You gave that instrument panel a couple of good whacks. I'm just glad you don't grease back your hair. He: I did have my black leather jacket on. But I was trying to get rid of that annoying rattle that's been coming from that side of the
instrument panel. Never could pinpoint it - or stop it. That noise can really get on your nerves after a while. Not to mention the control knob for the side-view mirrors that broke off in my hand. I had to adjust the mirrors by hand, which was really
inconvenient. Don't get me wrong. The Golf is a decent entry for a car with an under-20 base price. But it's not worth more than two stars in my book. She: I'm only giving it one. When we've had domestic cars with disintegrating parts we weren't
too forgiving. Not only that, I found the optional turbodiesel - you can also get the Golf with a 2.0-liter gasoline engine - a disappointment. Maybe I need instant gratification.

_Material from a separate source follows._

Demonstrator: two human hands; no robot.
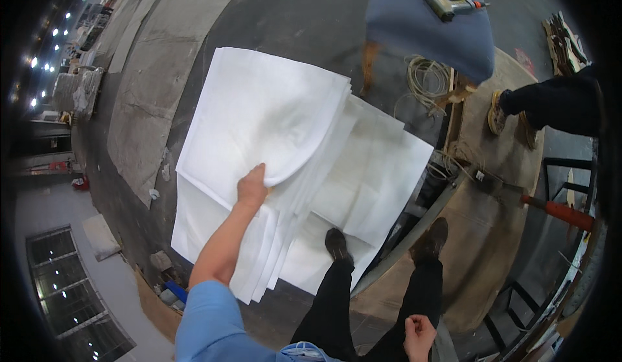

But I was anxious for those engine glow-plugs to warm up and that dash
warning light to go out - even if it only took a couple of seconds. The diesel doesn't smell bad, but it's noisy, only makes 90 horsepower and it's sluggish when you first start it up and take off. The one good thing is that it seems to go forever on a
tank of fuel. He: One of the main points we need to make is that the Golf is a far cry from the old Rabbit, which is what Volkswagen of America used to call its version of the original German-built Golf. Yes, it retains some of the boxy
silhouette, but it's bigger inside and out and more rigid. VW has taken care to lavish the GLS version with standard items such as a folding front-center armrest, one-touch up-and-down power windows and cruise control. The standard car comes with a
five-speed manual transmission, but we had the optional four-speed automatic which cost an extra $875. She: Even though I think the Golf is a pretty ugly car, it is very functional. You can't see inside the hatchback area because it's got a
built-in cover, which is nice. It's very easy to load groceries. The back seat folds flat and is roomy - bigger than you'd expect. The instrument panel has that striking blue back-lighting, just like the New Beetle. But sorry, no bud vase in this
Volkswagen. He: The other strange thing about the Golf is its warranties. All over the map. You have a two-year, bumper-to-bumper warranty that's among the worst in the industry. Yet you get pretty impressive coverage on the powertrain and a
12-year anti-corrosion warranty. She: I thought the instrument-mounted cup holders were pretty flimsy. Doesn't it strike you that the Golf is a little inconsistent? Yes, you can doll one up like our test model, which had leather accessories and
heated seats for an extra $850, but on the other hand, it isn't easy to tote around your water bottle. He: Volkswagen says the Golf has been Europe's most popular compact car for more than two decades. I can't believe in this global economy
there's that much difference in taste between Americans and Europeans. But in the United States, the Golf is going up against some pretty stiff competition, notably the Toyota Corolla and the Honda Civic. When you cast it in those terms, the Gol, wit
its shortcomings and idiosyncrasies, seems no better than average.